• _YOUR OBJECTIVE_
The expected answer holds every line from the first line of the data below through the line containing "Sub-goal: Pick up", exactly as written, and no other line.

• _RECORD SET_
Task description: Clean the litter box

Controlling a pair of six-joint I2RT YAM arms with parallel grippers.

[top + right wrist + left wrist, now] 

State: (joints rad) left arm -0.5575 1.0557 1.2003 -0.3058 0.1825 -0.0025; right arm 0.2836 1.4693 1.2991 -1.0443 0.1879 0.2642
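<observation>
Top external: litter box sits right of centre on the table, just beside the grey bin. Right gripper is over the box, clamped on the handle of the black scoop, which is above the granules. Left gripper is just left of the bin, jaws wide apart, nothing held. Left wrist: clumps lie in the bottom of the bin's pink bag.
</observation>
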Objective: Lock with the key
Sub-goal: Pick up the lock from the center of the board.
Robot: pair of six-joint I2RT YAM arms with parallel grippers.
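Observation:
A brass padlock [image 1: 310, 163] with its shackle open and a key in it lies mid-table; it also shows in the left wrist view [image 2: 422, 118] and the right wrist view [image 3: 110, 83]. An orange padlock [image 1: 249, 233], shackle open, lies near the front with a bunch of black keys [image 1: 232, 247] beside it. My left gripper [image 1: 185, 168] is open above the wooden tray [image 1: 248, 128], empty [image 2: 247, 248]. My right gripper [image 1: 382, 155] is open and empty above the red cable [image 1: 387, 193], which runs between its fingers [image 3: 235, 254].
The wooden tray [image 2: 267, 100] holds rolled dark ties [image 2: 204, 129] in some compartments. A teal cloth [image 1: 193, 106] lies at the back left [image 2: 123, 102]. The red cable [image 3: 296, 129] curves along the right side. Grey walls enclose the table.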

• _SOLUTION TO THE PROBLEM_
Task description: Clean the litter box

Controlling a pair of six-joint I2RT YAM arms with parallel grippers.

[top + right wrist + left wrist, now] 

State: (joints rad) left arm -0.5575 1.0557 1.2003 -0.3058 0.1825 -0.0025; right arm 0.2836 1.4693 1.2991 -1.0443 0.1879 0.2642
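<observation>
Top external: litter box sits right of centre on the table, just beside the grey bin. Right gripper is over the box, clamped on the handle of the black scoop, which is above the granules. Left gripper is just left of the bin, jaws wide apart, nothing held. Left wrist: clumps lie in the bottom of the bin's pink bag.
</observation>
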Objective: Lock with the key
Sub-goal: Pick up the lock from the center of the board.

The required output is now complete.